Monday, February 14, 2011
Technische Universität Berlin
Fakultät II, Institut für Mathematik
Straße des 17. Juni 136
room MA 041
Lecture - 14:15
In 1990, Kalai proved theorems on low-dimensional faces that high-dimensional polytopes must have, via a remarkable application of Linear Programming to flag-vector combinatorics. I will explain his approach, as well as a new, quite different approach, which yields results that are stronger than Kalai's: Every convex polytope of dimension at least 3 contains a triangle or its dual contains a triangle, for example; every 4-dimensional polytope has a facet with a vertex of degree at most 4. In particular, we complete the solution of a problem by Perles & Shephard (1967) on regular polytopes that occur as the facets of polytopes one dimension higher. Our new approach is based on the theory of CAT(0) polyhedral spaces, as pioneered by Alexandrov (1951) and Gromov (1987): Polytope boundaries cannot carry a metric of non-negative curvature, since this is not compatible with the topology of a sphere.
Colloquium - 16:00
Policy iteration is one of the most important algorithmic schemes for solving problems in the domain of determined game theory such as parity games, stochastic games and Markov decision processes, and many more. It is parameterized by an improvement rule that determines how to proceed in the iteration from one policy to the next. It is a major open problem whether there is an improvement rule that results in a polynomial time algorithm for solving one of the considered (two-player) game classes.

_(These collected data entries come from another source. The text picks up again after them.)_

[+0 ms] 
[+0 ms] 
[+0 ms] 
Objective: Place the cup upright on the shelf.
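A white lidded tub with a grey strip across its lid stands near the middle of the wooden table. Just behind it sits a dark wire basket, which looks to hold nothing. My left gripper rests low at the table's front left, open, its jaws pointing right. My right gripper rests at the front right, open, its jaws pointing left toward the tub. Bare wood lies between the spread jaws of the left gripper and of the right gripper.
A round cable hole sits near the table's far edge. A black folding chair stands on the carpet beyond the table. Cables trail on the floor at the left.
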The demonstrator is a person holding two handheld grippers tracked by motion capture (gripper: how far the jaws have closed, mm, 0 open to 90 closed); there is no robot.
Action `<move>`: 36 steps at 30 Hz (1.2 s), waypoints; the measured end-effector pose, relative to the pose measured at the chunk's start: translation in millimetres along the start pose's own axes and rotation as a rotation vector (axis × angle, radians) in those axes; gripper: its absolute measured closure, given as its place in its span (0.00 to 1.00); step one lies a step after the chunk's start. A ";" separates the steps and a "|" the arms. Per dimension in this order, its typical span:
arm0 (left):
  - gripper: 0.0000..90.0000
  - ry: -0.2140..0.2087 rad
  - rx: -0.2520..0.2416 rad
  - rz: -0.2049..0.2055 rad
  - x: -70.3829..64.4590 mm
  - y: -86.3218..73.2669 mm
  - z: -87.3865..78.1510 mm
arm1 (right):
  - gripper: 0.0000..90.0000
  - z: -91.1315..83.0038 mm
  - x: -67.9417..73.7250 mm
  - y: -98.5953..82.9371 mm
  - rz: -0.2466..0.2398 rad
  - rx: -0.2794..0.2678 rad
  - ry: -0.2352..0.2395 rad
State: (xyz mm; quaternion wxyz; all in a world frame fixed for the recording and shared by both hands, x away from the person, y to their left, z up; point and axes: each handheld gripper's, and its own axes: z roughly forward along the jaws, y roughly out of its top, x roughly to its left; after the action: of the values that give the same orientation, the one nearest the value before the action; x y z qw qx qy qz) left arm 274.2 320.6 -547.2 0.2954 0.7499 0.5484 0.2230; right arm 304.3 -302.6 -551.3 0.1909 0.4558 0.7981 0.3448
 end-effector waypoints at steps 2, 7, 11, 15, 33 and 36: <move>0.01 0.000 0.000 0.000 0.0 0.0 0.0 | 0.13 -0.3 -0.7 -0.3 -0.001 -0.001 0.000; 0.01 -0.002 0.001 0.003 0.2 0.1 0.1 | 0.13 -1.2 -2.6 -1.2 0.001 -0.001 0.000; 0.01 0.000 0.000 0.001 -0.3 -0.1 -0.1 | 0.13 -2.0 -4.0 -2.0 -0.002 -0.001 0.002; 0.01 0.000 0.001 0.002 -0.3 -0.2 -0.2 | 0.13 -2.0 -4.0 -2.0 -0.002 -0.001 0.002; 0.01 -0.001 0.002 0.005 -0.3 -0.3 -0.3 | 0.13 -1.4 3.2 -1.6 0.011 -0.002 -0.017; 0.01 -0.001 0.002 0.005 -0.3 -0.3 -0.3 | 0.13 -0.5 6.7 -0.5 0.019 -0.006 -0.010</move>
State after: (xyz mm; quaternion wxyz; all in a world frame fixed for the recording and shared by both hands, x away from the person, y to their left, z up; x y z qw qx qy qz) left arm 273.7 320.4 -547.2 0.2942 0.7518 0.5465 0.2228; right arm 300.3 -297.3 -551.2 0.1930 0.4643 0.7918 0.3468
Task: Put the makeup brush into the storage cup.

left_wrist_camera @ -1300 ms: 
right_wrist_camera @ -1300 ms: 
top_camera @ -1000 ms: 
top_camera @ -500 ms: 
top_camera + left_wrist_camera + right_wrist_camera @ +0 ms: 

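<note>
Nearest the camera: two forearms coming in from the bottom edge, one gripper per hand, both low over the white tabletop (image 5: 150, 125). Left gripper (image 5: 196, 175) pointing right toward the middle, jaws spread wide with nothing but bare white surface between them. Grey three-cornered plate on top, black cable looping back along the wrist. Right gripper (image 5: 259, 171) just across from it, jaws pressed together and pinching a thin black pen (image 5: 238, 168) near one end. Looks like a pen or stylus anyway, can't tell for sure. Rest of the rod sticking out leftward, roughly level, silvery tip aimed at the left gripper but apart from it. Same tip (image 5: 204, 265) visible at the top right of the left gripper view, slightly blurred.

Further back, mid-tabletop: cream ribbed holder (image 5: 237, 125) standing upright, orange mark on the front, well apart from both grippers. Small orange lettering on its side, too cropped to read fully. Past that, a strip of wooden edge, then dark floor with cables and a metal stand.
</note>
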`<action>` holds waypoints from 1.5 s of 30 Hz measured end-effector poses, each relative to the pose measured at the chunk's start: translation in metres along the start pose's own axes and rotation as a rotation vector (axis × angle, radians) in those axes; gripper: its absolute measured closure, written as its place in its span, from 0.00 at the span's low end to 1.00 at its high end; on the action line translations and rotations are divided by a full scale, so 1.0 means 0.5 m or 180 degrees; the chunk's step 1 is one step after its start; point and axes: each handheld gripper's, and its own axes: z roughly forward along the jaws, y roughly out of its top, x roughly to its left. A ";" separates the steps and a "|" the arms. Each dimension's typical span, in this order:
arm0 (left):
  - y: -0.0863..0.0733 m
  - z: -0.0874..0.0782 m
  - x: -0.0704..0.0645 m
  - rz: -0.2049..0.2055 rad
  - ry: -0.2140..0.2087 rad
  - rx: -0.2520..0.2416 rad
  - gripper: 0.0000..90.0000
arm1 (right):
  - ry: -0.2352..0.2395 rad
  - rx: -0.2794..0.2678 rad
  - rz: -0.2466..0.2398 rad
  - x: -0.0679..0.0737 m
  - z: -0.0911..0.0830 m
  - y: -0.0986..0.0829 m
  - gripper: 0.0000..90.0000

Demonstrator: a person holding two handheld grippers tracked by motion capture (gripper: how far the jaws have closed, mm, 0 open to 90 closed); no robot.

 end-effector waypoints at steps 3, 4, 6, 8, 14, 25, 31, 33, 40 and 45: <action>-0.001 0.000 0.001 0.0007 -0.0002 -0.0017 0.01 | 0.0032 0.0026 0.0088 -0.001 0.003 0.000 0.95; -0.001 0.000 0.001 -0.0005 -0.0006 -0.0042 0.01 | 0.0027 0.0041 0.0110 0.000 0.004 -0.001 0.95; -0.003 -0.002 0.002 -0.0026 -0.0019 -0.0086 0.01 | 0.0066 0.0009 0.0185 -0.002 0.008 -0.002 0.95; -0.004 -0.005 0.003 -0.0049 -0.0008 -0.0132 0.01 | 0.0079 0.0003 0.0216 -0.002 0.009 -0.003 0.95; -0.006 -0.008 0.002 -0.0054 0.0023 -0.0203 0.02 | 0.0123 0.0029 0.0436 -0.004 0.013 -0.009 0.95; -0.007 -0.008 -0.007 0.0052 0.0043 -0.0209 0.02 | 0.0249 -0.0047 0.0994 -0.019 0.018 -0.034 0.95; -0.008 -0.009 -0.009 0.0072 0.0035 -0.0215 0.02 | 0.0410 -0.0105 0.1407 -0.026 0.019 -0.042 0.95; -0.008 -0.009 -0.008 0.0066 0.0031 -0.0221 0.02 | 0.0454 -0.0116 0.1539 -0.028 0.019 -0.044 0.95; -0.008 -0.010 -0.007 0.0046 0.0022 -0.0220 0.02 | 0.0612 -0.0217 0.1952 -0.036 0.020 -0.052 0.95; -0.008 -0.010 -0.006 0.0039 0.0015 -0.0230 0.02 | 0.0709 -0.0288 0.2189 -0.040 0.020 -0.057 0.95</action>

Simplex algorithms for solving linear programs are closely related to policy iteration algorithms. Like policy iteration, the simplex algorithm is parameterized by a so-called pivoting rule that describes how to proceed from one basic feasible solution in the linear program to the next. Also, it is a major open problem whether there is a pivoting rule that results in a (strongly) polynomial time algorithm for solving linear programs.
We describe our recent construction for parity games that give rise to an exponential lower bounds for the Random Facet improvement rule, and how to extend the lower bound to more expressive game classes like stochastic games. We show that our construction for parity games can be translated to Markov decision processes, transferring our lower bound to their domain, and finally show how the lower bounds for the MDPs can be transferred to the linear programming domain, solving problems that have been open for several decades.
We briefly address lower bound constructions for other pivoting rules if we still have time.